_ACTIVITY_
Within the data below, count the lines that include "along" and give only the count.

Collected data:
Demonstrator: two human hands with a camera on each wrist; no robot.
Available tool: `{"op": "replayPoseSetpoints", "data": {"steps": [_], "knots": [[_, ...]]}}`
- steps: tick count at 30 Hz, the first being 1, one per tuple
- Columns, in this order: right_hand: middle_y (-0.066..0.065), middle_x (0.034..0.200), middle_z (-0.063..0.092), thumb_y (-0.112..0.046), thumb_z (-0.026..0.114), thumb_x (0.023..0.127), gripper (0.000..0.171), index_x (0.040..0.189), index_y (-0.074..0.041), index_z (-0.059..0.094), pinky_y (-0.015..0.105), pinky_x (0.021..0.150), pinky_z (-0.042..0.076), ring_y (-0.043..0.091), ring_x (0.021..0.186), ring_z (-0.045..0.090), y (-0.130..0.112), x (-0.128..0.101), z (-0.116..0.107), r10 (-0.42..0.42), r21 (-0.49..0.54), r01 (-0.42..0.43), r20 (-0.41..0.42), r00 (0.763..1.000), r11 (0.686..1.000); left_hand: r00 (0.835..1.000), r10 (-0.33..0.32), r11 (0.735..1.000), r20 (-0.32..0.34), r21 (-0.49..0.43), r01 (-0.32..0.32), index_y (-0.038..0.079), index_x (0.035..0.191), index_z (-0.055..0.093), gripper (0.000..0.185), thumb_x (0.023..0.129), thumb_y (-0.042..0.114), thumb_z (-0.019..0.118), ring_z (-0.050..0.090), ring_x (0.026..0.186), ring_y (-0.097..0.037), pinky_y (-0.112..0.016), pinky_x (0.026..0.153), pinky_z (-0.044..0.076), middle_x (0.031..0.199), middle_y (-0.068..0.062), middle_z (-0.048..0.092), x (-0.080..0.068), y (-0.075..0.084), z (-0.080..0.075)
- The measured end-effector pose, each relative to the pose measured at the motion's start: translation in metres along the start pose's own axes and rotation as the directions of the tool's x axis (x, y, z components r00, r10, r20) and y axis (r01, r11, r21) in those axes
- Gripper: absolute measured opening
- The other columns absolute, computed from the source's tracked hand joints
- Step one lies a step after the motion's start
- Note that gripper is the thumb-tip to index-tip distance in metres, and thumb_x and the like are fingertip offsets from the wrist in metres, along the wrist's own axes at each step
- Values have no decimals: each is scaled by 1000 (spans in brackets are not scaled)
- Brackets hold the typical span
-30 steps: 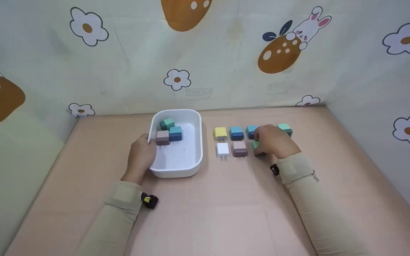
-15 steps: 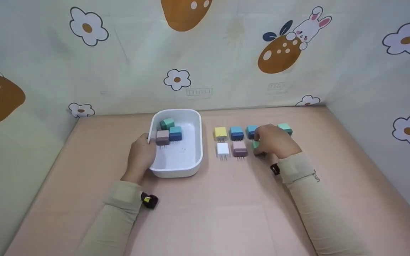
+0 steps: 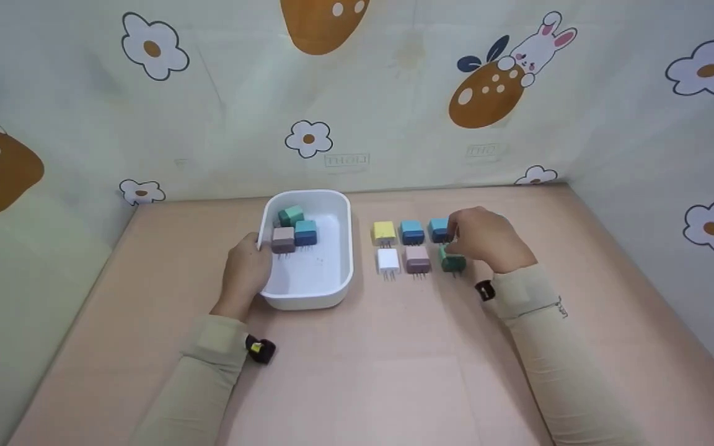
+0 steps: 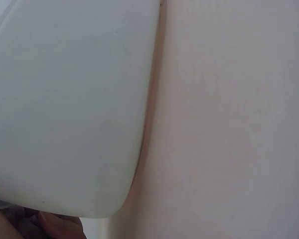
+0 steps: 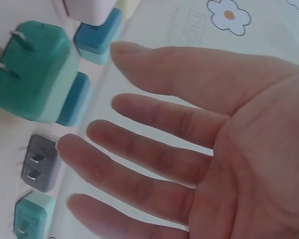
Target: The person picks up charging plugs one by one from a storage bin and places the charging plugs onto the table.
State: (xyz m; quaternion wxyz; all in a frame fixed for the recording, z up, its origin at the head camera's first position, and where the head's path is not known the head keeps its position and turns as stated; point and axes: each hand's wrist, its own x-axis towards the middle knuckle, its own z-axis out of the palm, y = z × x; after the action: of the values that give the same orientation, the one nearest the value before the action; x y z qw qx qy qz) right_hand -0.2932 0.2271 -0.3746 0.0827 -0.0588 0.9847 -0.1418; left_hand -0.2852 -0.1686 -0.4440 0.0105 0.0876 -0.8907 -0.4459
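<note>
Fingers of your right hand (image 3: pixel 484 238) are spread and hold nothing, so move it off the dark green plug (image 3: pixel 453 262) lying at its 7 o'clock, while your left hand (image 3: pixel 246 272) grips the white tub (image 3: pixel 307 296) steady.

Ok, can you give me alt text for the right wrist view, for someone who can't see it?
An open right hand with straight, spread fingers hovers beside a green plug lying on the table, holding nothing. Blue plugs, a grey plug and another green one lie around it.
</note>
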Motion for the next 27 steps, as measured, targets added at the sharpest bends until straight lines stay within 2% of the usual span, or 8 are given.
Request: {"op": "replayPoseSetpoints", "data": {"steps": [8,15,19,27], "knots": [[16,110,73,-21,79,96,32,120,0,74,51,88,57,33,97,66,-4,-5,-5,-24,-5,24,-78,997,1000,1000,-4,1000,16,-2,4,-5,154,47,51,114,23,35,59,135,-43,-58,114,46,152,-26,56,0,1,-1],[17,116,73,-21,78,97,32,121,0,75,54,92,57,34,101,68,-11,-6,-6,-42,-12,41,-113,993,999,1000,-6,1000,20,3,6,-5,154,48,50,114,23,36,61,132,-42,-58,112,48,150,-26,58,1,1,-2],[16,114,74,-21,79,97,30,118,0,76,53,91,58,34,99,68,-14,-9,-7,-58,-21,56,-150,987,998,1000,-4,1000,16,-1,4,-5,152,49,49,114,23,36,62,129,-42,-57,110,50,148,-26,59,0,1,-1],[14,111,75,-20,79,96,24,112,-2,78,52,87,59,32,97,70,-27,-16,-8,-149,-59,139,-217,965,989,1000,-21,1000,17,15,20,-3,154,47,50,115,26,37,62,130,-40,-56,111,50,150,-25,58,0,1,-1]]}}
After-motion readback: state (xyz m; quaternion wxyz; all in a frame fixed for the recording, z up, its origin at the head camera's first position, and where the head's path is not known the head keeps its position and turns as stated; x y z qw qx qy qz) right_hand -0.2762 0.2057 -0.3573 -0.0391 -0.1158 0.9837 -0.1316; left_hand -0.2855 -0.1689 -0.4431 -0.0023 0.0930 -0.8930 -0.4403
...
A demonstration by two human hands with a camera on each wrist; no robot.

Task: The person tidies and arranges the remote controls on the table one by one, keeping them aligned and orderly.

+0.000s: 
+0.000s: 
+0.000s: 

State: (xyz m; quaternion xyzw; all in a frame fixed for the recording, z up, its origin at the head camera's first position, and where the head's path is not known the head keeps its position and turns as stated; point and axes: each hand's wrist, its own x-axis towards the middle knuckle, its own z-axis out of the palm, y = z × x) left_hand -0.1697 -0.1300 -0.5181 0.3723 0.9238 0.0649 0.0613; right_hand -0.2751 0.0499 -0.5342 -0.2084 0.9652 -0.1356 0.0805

_RESPONSE AREA_
2